── Information provided

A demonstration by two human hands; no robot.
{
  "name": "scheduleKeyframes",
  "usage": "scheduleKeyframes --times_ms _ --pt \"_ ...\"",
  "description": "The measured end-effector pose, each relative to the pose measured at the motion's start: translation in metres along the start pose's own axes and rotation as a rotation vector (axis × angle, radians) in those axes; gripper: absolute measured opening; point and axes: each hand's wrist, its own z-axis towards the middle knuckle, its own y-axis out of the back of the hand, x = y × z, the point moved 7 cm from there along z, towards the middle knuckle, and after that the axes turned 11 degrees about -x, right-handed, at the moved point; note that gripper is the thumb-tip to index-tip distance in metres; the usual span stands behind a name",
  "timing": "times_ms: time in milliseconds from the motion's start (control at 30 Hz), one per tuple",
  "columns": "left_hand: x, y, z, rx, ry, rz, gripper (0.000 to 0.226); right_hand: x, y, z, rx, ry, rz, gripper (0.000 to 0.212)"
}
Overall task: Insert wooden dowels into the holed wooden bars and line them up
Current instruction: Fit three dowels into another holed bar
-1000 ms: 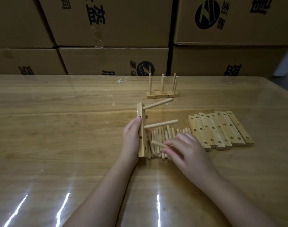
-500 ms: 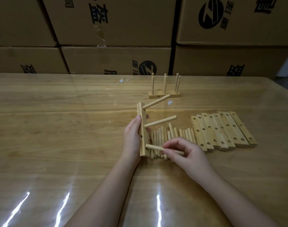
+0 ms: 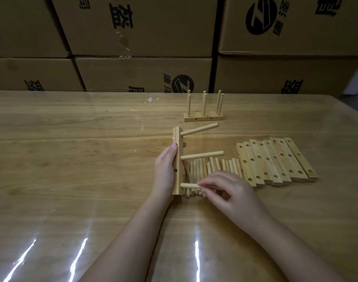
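My left hand [image 3: 165,171] grips a holed wooden bar [image 3: 177,139] stood on its end at the table's middle. Two dowels stick out of it to the right, an upper dowel [image 3: 200,129] and a middle dowel [image 3: 202,155]. My right hand [image 3: 231,192] pinches a third dowel [image 3: 189,185] whose left end sits at the bar's lowest hole. A pile of loose dowels [image 3: 214,165] lies just behind my right hand. Several empty holed bars [image 3: 275,161] lie side by side to the right. A finished bar [image 3: 203,118] with upright dowels stands farther back.
Stacked cardboard boxes [image 3: 141,37] form a wall behind the wooden table [image 3: 72,159]. A small white scrap [image 3: 151,99] lies near the table's far edge. The table's right edge runs past the row of bars.
My right hand lifted a dowel off the pile and carried it left, bringing its end against the bar's lowest hole. The left hand kept the bar still.
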Motion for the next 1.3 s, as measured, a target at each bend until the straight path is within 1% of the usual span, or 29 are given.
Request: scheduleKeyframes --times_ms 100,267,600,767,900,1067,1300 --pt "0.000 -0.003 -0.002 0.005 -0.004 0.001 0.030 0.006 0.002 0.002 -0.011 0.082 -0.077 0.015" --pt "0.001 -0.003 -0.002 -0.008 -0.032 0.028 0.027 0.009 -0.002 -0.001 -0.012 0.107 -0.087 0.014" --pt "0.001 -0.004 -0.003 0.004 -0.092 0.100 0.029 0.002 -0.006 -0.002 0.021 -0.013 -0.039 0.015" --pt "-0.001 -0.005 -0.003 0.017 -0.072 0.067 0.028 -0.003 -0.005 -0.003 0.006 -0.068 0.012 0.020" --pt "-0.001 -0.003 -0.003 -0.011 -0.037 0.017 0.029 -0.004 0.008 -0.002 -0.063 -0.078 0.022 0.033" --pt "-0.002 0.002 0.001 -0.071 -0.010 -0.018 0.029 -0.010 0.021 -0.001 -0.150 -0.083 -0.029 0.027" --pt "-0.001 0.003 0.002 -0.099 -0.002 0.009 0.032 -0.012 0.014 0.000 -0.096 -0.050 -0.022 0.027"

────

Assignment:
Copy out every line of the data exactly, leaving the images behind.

Solution to the exercise:
A demonstration by two human hands; no robot.
{
  "name": "scheduleKeyframes",
  "usage": "scheduleKeyframes --times_ms _ --pt \"_ ...\"",
  "description": "The measured end-effector pose, each relative to the pose measured at the motion's start: translation in metres along the start pose's own axes and rotation as a rotation vector (axis × angle, radians) in those axes; gripper: absolute measured opening; point and axes: each hand's wrist, its own z-axis towards the middle knuckle, its own y-axis out of the back of the hand, x = y × z, the point moved 7 cm from there along z, towards the middle knuckle, and after that the axes turned 11 degrees about -x, right-handed, at the moved point; note that gripper is the thumb-tip to index-tip distance in metres; the usual span stands behind a name",
  "timing": "times_ms: time in milliseconds from the motion's start (control at 30 Hz), one per tuple",
  "columns": "left_hand: x, y, z, rx, ry, rz, gripper (0.000 to 0.226); right_hand: x, y, z, rx, ry, rz, gripper (0.000 to 0.212)"
}
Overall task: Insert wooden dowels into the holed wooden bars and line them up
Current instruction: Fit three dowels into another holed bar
-1000 ms: 
-500 ms: 
+0 ms: 
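My left hand [image 3: 165,171] grips a holed wooden bar [image 3: 177,139] stood on its end at the table's middle. Two dowels stick out of it to the right, an upper dowel [image 3: 200,129] and a middle dowel [image 3: 202,155]. My right hand [image 3: 231,192] pinches a third dowel [image 3: 189,185] whose left end sits at the bar's lowest hole. A pile of loose dowels [image 3: 214,165] lies just behind my right hand. Several empty holed bars [image 3: 275,161] lie side by side to the right. A finished bar [image 3: 203,118] with upright dowels stands farther back.
Stacked cardboard boxes [image 3: 141,37] form a wall behind the wooden table [image 3: 72,159]. A small white scrap [image 3: 151,99] lies near the table's far edge. The table's right edge runs past the row of bars.
My right hand lifted a dowel off the pile and carried it left, bringing its end against the bar's lowest hole. The left hand kept the bar still.
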Motion for the next 1.3 s, as measured, a target at each bend until the straight path is within 1% of the usual span, or 29 are given.
Request: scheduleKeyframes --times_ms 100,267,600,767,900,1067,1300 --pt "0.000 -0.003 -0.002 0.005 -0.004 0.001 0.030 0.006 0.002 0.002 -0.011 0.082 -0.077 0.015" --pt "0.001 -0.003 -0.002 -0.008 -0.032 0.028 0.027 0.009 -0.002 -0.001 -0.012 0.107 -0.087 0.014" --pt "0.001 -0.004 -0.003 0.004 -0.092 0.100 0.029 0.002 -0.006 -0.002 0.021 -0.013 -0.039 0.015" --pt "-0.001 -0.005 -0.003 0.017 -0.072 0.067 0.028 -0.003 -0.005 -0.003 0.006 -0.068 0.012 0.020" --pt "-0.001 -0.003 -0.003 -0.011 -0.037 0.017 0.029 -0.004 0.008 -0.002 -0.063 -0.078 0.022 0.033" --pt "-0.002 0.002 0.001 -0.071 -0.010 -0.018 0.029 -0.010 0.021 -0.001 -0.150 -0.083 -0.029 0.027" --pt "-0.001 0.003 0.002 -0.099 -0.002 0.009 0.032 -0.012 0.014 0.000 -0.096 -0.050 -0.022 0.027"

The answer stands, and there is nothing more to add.